The function returns three variables: the spectrograms (`shape = [n_traces, n_frequencies, n_times]`), the frequncies in Hz, and the times in absolute `matplotlib.dates format`.
```
import arrayprocessing as ap

stream = ap.read('/path/to/traces/*.sac')
# some preprocessing

spectrogram, frequencies, times = stream.stft(segment_duration_sec=16, bandwidth=[3, 10])
```

### Show speectrograms

You can show the spectrograms with the `spectrogram` method. Doc will come soon.

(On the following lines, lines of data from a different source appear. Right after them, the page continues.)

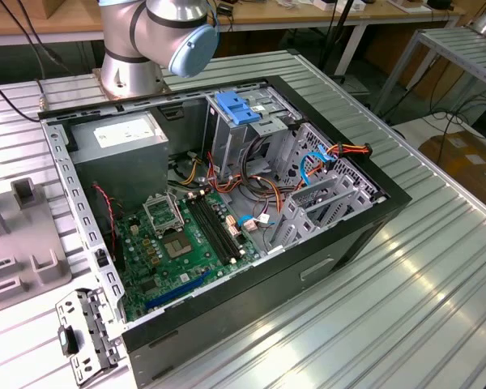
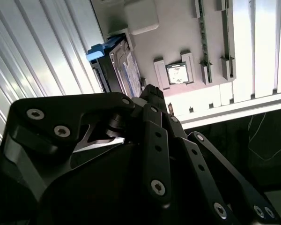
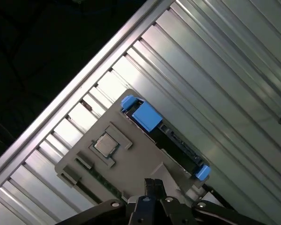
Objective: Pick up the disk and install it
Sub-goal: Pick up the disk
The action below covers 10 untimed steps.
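hovering near the disk (image 3: 175, 139), the hand (image 3: 150, 183) is pinched closed, empty.

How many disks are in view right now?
1. The disk stands on edge in a slot at the grey fixture's side, in both wrist views. The drive cage may hide more.

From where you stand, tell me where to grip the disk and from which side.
I'd take the disk by its broad faces near the exposed top edge, between the blue rails, coming down from above. It stands on edge in the grey holder, so the lower part is buried and the rails cap both ends.
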Motion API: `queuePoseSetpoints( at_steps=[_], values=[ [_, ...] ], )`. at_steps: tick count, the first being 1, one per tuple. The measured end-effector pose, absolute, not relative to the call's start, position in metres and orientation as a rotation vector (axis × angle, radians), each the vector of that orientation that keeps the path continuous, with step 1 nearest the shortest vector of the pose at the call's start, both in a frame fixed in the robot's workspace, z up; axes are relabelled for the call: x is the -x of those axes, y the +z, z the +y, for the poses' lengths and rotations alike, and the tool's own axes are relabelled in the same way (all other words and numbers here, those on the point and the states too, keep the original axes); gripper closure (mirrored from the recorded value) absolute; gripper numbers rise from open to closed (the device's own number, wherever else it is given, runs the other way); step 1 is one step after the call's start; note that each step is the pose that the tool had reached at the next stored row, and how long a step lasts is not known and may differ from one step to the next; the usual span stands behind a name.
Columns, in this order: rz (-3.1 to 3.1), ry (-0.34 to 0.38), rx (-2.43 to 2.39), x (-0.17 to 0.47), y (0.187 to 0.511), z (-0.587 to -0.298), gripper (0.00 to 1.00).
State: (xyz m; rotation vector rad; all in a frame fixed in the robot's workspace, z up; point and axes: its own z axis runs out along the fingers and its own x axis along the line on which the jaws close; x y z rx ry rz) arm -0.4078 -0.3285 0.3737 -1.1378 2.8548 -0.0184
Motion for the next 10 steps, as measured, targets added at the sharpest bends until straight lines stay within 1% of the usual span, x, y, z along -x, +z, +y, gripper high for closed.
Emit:
queuePoseSetpoints(
  at_steps=[10],
  values=[
    [2.796, -0.013, 1.274, 0.4078, 0.3737, -0.3285, 0.89]
  ],
)
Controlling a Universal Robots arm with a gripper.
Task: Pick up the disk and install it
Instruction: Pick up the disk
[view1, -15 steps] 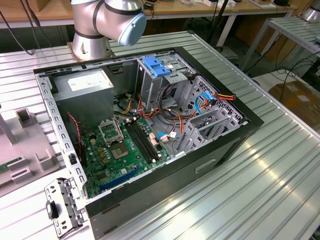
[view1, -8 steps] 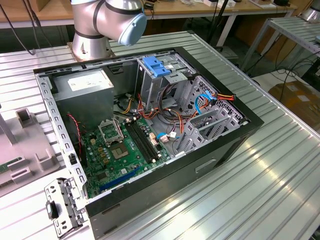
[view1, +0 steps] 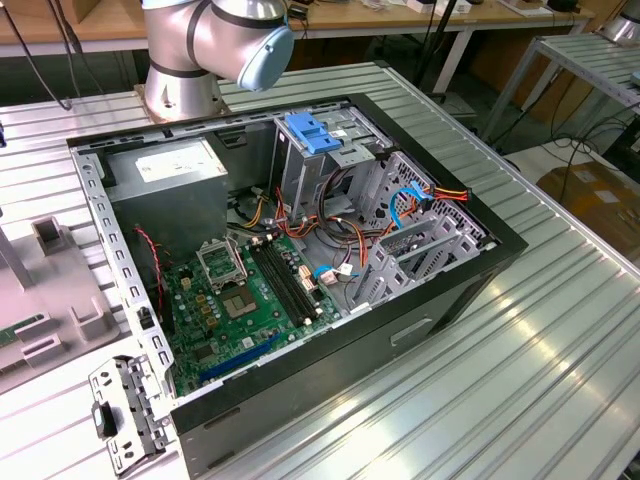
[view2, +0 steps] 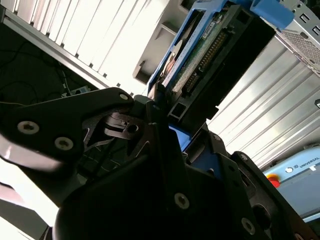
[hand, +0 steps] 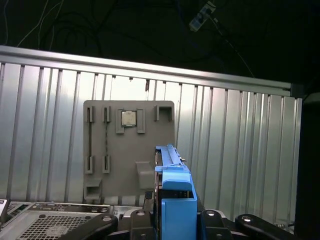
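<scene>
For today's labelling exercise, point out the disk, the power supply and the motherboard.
disk (hand: 176, 197), first wrist view, on its blue carrier edge.
power supply (view1: 175, 162), exterior view, on its white sticker.
motherboard (view1: 250, 320), exterior view, on its green surface, mid-board.

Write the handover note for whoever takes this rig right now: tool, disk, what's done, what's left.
The tool is shut on the disk, gripping it at its blue carrier.
The disk is held outside the computer case. In the first wrist view the ribbed table and a grey fixture plate lie beyond it.
Done: the disk is picked up.
Left: the install. The disk is not yet in the case.
</scene>
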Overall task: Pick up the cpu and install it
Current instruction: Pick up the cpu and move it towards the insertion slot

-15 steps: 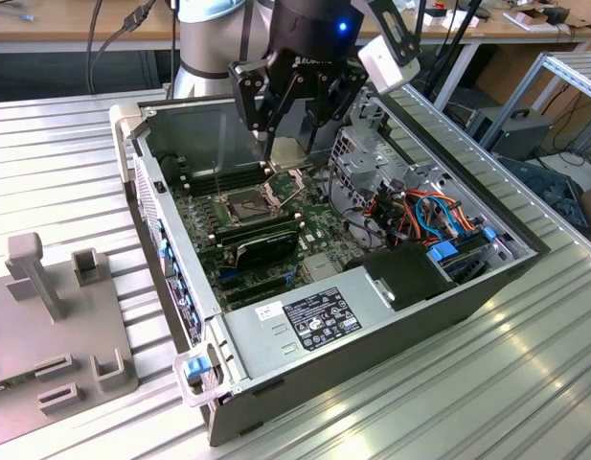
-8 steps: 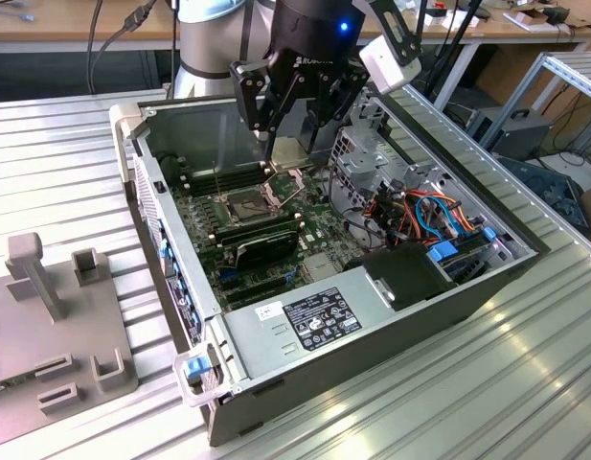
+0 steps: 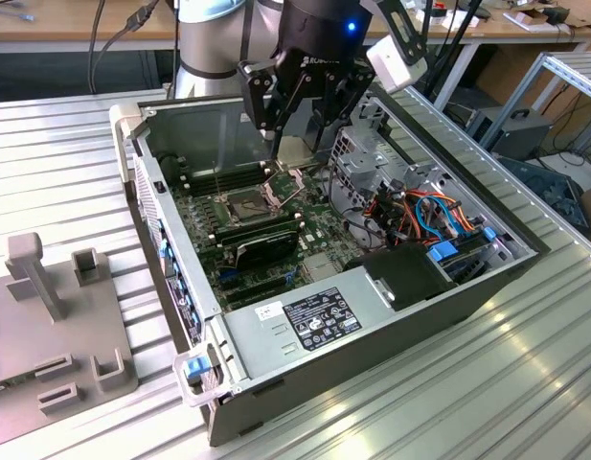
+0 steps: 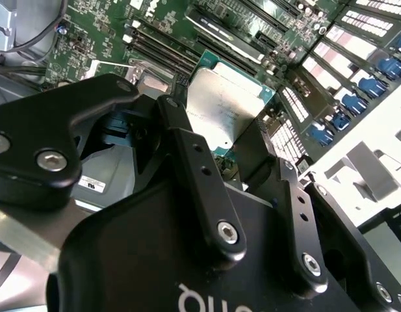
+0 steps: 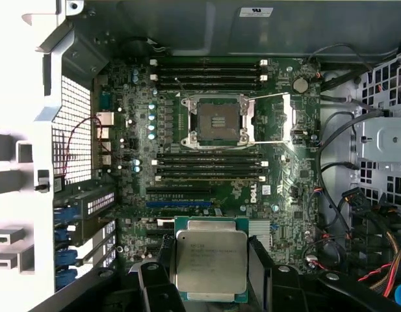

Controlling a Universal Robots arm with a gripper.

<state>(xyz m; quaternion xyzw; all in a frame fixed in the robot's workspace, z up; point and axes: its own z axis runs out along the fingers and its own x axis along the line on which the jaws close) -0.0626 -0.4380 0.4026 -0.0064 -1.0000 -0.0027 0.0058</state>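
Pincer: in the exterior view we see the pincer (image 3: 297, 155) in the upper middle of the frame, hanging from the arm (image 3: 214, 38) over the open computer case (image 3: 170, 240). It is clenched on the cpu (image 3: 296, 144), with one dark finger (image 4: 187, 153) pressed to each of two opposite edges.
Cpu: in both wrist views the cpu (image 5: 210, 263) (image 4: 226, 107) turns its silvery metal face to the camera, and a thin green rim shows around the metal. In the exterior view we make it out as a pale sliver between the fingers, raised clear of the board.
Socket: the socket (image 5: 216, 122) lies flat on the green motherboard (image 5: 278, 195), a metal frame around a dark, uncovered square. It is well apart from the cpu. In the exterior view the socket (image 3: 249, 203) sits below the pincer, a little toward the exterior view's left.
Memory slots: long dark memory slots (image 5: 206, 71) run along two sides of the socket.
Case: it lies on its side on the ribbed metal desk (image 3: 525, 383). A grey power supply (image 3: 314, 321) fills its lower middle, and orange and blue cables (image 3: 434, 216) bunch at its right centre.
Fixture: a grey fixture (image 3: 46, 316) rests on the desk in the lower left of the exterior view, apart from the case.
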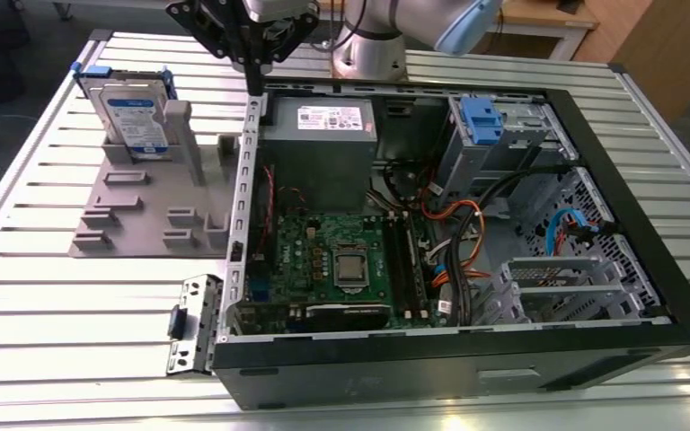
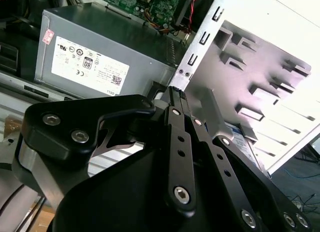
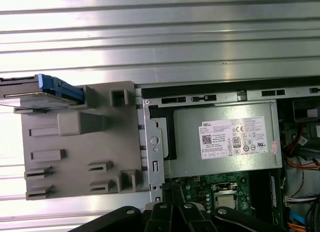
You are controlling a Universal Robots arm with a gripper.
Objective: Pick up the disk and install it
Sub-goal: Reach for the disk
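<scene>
Here, in the exterior view, my gripper [image 1: 252,87] hangs at the top centre of the frame, over the wall of the open computer case [image 1: 640,235] that faces the grey holder [image 1: 141,211]. Its fingers are pressed together and hold nothing. The disk [image 1: 130,114] stands upright in that holder at upper left, well apart from the gripper. In the second wrist view, the closed fingers [image 2: 179,142] point toward the case wall beside the grey power supply [image 2: 100,52]. In the first wrist view, the disk [image 3: 47,95] shows edge-on in the holder, beside the case.
</scene>
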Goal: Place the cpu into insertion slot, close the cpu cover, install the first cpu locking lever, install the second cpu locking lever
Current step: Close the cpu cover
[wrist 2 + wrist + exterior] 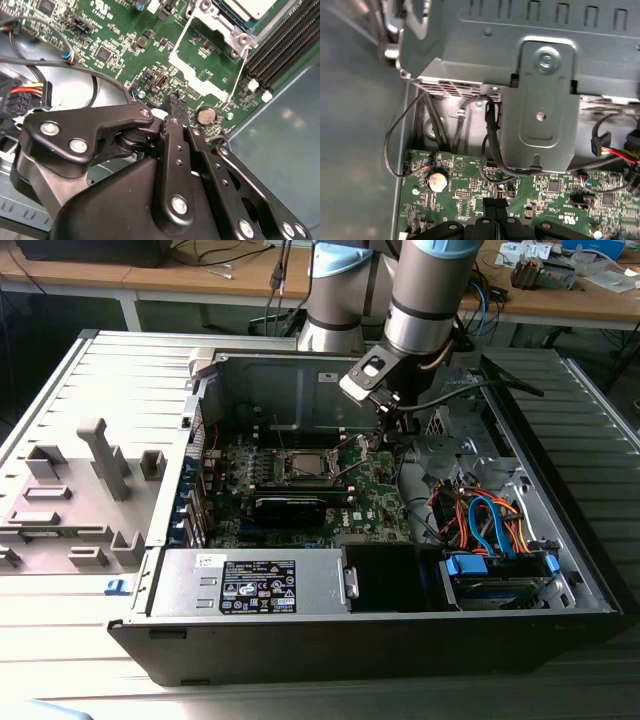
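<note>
Grey ribbed tabletop [590,440] carries an open computer case [300,645], and wooden benches are seen behind it.

In the exterior view, a green circuit board [300,495] is seen inside the case. The gripper [384,436] is held low over the board's three-o'clock edge, on an arm [430,300] entering from twelve o'clock.

In the second wrist view, the cpu [252,6] is seated in the insertion slot [222,22], pale face up. The cpu cover [195,80] appears tilted up off the slot on the side toward the gripper, with board visible through its cut-out. The black fingers [172,150] are pressed together and nothing is gripped. Their tip is just beside a coin cell [206,115].

In the first wrist view, the closed fingertips are seen just above the board, near the coin cell, with a grey metal bracket [540,100] and black cables [492,135] beyond.
</note>
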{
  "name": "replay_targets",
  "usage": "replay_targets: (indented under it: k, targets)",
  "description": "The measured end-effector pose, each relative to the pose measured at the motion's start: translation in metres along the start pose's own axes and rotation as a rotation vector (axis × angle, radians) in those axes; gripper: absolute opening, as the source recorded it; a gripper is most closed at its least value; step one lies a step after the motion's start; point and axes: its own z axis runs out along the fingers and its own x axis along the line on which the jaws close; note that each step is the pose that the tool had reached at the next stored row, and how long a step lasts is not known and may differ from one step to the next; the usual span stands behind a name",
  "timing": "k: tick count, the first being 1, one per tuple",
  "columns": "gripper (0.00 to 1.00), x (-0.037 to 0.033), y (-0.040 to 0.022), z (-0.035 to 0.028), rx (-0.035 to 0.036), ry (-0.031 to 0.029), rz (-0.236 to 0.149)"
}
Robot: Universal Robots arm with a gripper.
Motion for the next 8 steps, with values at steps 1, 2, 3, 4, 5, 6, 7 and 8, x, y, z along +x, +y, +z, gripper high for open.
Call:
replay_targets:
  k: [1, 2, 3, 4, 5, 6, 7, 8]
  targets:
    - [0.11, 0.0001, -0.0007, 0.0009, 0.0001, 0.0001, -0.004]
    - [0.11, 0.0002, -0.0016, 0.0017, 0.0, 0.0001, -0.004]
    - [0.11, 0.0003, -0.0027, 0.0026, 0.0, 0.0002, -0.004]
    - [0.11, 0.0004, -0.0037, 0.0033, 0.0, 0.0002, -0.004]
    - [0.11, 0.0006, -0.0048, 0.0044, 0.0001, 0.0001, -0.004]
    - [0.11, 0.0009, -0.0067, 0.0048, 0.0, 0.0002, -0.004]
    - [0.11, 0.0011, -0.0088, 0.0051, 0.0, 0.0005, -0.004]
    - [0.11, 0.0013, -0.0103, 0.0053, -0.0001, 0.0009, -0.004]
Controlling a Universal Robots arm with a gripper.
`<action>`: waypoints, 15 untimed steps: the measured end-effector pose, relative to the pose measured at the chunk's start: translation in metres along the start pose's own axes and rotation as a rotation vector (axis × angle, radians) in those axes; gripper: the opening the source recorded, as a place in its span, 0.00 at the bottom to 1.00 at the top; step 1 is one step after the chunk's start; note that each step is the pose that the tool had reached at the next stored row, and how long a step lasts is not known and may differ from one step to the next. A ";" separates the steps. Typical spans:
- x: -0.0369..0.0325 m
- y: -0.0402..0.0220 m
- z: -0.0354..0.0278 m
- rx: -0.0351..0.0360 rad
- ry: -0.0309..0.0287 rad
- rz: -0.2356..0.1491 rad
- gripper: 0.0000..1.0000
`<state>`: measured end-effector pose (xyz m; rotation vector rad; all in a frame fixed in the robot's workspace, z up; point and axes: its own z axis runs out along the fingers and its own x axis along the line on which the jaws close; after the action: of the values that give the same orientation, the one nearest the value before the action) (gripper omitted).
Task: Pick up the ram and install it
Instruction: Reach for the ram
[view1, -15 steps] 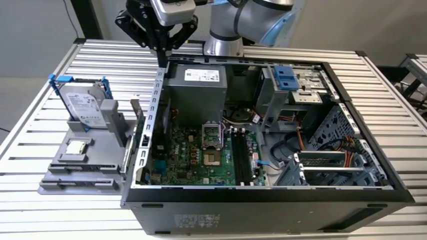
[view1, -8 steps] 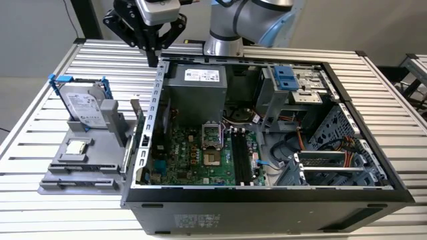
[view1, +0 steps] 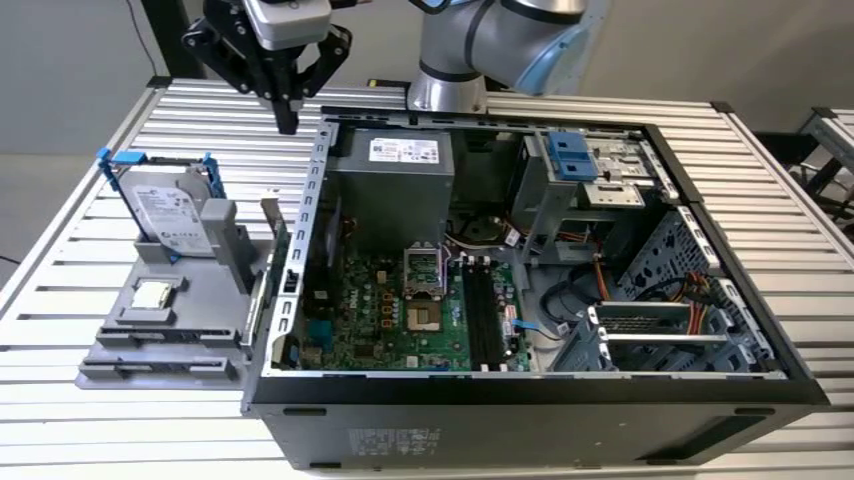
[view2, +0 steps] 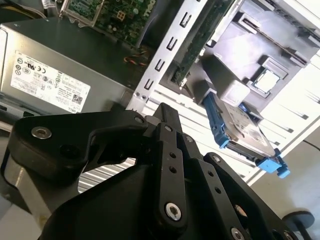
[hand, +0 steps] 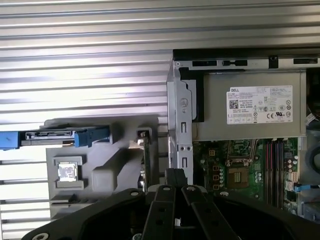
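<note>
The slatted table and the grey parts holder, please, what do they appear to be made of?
The table looks like bare ribbed metal, probably aluminium: silvery with bright glare. The parts holder seems matte grey plastic, perhaps printed: dull, no shine.

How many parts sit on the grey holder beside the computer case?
3: the hard drive upright at the far end, the processor chip flat in the middle, the ram on edge beside the case.

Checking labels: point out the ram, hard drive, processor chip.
ram (view2: 195, 45), second wrist view, green board face.
hard drive (view1: 171, 215), exterior view, labelled face.
processor chip (view1: 154, 293), exterior view, top centre.
</note>
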<state>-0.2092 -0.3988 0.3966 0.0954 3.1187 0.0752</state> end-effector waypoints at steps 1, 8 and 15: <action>0.0017 -0.0001 -0.0001 0.0000 0.0000 0.000 0.00; 0.0129 -0.0008 -0.0003 0.0001 0.0001 0.000 0.00; 0.0222 -0.0014 -0.0005 0.0000 0.0001 0.000 0.00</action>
<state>-0.2314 -0.3988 0.3966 0.0947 3.1188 0.0752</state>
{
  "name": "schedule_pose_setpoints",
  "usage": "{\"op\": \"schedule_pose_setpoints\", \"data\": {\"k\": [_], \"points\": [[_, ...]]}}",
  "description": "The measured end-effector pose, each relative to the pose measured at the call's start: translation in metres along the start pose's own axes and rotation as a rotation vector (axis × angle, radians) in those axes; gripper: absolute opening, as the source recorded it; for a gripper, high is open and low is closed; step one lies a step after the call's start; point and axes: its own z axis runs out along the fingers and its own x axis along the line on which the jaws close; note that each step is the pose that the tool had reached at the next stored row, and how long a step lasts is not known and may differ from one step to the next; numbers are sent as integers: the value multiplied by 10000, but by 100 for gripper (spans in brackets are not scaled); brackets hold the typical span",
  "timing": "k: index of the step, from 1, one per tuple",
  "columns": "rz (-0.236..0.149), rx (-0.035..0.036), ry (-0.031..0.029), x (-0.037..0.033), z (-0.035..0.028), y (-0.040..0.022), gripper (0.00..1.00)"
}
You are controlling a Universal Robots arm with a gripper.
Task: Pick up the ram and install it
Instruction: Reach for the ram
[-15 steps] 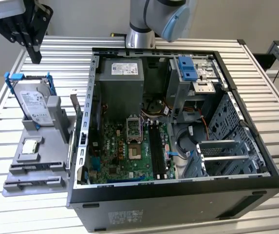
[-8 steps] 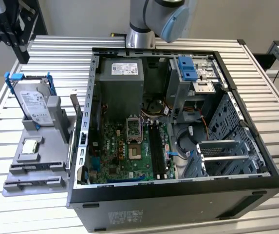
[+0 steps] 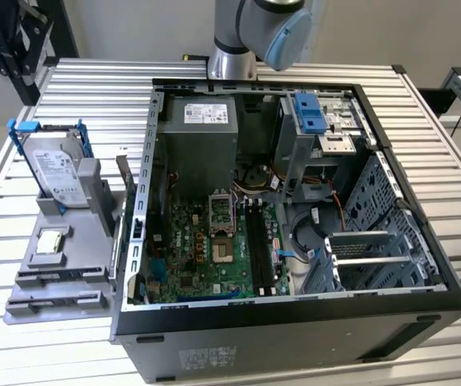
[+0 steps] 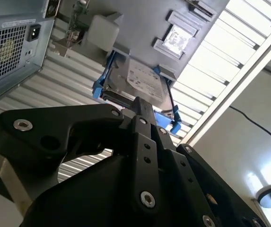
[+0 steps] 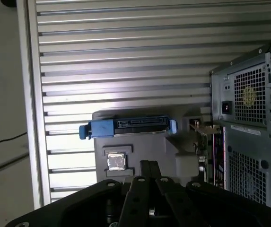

![](https://github.com/leonard-seydoux/arrayprocessing/blob/master/arrayprocessing_mindmap_data.png)

## Show speectrograms

You can show the spectrograms with the `spectrogram` method. Doc will come soon.

![](https://github.com/leonard-seydoux/arrayprocessing/blob/master/arrayprocessing_mindmap_covariance.png)

## correlation.py

![](https://github.com/leonard-seydoux/arrayprocessing/blob/master/arrayprocessing_mindmap_correlation.png)

## antenna.py

## synthetic.py

# To-do list

- Create a `calculate_coherence()` method with a kwarg `shanon_index` or `spectral_width`
- Enrich the `get_eigenvectors()` method with datetime selection and frequency range selection
- Create `self.z` set to 0 when antenna is 2D, otherwise set to th values available in txt or csv file.
- Add a warning message in synthetic.spherical if none of the `xyz` or `llz` kwargs is set. Clarify `spheri al` function.